Monday, October 11, 2010

Drone Strike Killed European Plotters


Drone Strike Killed European Plotters







At least two Germans and three others killed in a Central Intelligence Agency drone strike Tuesday in Pakistan were involved in plotting terrorist attacks in Europe, Pakistani officials said Friday.

The investigation of the European plots is focusing on three German brothers: Imram al Amani, who was killed in Tuesday's strike, a second brother who survived the attack, and a third brother in Germany, according to a German intelligence official.
The U.S. has stepped up drone strikes on targets in Pakistan in recent weeks, amid growing concern about the impact of Pakistan-based militants on the Afghan war effort.

The intensified campaign was also intended to break up suspected terrorist plots aimed at hitting cities in Europe. News of the plots prompted the U.S., U.K. and other countries to issue warnings about travel to European countries. Germany hasn't increased its terrorism alert level as a result of the recent events, an interior ministry spokesman said.

Investigations into the plots have drawn attention to the rise of Western Islamist extremists with ethnic roots in the Mideast, Africa or South Asia.

One concern, intelligence officials say, is that citizens of Western countries are attractive to al Qaeda because they can travel undetected more easily.

The two German brothers traveled to Pakistan's North Waziristan tribal area last year to "fight for Islam," while the third brother remained in Germany, the German official said. Security officials have focused on the brothers for more than a year, after one of them appeared in a propaganda video bearing a long sword, the official said.

That attention has now increased: Shortly after the strike Tuesday, the brother who remains in Pakistan swore he would avenge his deceased family member, the intelligence official said.

Police have the third brother under close observation in northern German, this official said. Neither brother could be reached to comment. The identity of the second German killed Tuesday, and of the others, couldn't be confirmed.

The target of the strike was determined in part from information gleaned from Rami Makanesi, a German in his mid-20s who was arrested in Pakistan's tribal regions in June, the Pakistani official said.

A joint interrogation of Mr. Makanesi by the CIA and Pakistan's Inter-Services Intelligence spy agency led officials to a house that the Germans were renting in Mir Ali, a town in North Waziristan.

While Pakistan has publicly criticized the drone strikes, most of which are unilateral, it has at times aided the U.S. Cooperation between the CIA and ISI has improved, both sides say, when it concerns militants from the Pakistani Taliban, who have targeted Pakistan. The people killed Tuesday were linked to the Pakistani Taliban, the senior military official said.

However, tensions between Washington and Islamabad have been high, with the U.S. accusing the ISI of supporting the Afghan Taliban and charging Pakistan with failing to fight militants who attack U.S. and NATO forces.
A major al Qaeda operative, U.S. officials said, is believed to be involved with at least one of the European plots: Mohammad Ilyas Kashmiri, an al Qaeda operational commander who has threatened to carry out commando-style attacks on the West in the mold of the 2008 attacks in Mumbai.

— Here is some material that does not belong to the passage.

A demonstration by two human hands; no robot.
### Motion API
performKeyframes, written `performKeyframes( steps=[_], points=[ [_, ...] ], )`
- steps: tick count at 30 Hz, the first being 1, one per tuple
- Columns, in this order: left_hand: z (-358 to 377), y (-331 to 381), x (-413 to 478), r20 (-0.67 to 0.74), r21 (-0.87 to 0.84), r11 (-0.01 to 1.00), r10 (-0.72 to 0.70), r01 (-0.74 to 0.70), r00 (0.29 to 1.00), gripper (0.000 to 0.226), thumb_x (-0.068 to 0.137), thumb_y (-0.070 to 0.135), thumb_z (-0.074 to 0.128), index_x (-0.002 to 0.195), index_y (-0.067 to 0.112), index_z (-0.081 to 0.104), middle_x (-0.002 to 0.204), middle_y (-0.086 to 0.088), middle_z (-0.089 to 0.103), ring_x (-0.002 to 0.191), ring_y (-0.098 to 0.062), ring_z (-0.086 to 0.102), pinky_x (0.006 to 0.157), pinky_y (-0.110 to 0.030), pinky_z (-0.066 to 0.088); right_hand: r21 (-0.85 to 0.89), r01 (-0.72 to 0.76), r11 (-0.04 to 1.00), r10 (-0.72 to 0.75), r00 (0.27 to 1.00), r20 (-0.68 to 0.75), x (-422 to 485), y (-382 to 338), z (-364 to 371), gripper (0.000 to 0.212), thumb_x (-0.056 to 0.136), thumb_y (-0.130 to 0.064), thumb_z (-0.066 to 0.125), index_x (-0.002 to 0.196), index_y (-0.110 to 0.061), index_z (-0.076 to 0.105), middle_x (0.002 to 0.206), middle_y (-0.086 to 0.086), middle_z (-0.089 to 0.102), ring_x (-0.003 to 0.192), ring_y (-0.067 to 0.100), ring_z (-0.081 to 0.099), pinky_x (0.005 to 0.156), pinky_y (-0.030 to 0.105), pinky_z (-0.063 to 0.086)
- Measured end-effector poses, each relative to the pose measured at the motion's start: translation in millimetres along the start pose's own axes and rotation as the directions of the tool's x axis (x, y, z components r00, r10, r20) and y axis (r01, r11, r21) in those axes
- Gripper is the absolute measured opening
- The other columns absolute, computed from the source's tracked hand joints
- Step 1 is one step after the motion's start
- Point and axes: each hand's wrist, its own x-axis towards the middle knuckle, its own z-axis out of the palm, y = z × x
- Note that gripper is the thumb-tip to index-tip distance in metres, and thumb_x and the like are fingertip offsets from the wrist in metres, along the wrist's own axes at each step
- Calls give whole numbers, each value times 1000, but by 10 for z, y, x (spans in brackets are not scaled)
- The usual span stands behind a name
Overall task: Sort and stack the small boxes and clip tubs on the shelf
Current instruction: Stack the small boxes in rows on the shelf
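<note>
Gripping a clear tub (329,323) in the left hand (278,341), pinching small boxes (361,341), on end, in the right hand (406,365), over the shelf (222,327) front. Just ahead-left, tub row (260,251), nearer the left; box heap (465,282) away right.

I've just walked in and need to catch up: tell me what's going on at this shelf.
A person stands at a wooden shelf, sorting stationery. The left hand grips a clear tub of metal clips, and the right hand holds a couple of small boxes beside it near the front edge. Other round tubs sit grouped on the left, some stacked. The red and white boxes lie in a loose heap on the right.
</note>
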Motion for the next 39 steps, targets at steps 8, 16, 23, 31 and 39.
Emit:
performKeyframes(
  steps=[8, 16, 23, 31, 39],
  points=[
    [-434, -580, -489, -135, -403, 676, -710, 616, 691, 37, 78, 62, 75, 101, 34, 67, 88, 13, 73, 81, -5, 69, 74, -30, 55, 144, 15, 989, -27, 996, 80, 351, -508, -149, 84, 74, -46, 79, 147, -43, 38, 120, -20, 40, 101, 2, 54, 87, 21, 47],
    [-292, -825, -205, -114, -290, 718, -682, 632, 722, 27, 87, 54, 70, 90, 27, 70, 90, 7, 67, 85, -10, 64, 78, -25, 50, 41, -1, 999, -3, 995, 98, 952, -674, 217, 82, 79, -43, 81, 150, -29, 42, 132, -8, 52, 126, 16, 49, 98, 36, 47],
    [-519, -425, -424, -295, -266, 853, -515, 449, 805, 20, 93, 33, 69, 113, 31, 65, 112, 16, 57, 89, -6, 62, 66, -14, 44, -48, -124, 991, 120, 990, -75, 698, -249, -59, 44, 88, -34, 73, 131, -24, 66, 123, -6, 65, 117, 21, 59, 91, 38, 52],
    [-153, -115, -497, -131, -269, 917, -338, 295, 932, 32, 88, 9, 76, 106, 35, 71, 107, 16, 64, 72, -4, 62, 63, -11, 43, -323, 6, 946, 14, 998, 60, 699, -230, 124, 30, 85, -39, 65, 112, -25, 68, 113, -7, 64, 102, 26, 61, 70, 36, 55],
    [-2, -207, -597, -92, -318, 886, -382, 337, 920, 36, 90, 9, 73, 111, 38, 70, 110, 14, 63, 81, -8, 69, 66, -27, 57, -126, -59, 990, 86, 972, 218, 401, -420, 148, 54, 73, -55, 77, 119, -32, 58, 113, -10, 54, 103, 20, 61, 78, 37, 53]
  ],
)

Mr. Kashmiri is believed to have an extensive contact network in Europe and has been indicted by the U.S. Justice Department for conspiring with alleged Mumbai reconnaissance operative David Coleman Headley in a separate scheme to bomb a Danish newspaper.

A former Pakistani military commander, Mr. Kashmiri is also the leader of Harakat-ul Jihad Islami, a group the U.S. has designated as a terrorist organization.

A detained German citizen of Afghan origin, Ahmed Sidiqi, has been a key source of information about the European plots, intelligence officials said.

Information gleaned from Mr. Makanesi corroborated details provided by Mr. Sidiqi, who was picked up in Afghanistan in July and is being held there by the U.S. at Bagram Air Base, a Pakistani intelligence official said.

Mr. Makanesi became disillusioned with his training in Pakistan and wanted to quit, the Pakistani military official said. He was arrested in June at a security checkpoint while trying to leave North Waziristan disguised in a burqa, the head-to-toe veil worn by devout Muslim women.

Both Mr. Makanesi and Mr. Sidiqi are linked to the Hamburg mosque that was frequented by Mohammed Atta, one of the Sept. 11, 2001, hijackers. German authorities closed the mosque in August for fomenting radicalism.

A senior Pakistani military official also said Sheikh Fateh al-Misri, an Egyptian believed to be al Qaeda's operations chief in Pakistan and Afghanistan, was killed late last month in a CIA drone strike in the tribal regions that border Afghanistan.

It wasn't clear whether information from either of the detained men led to the attack on Mr. al-Misri.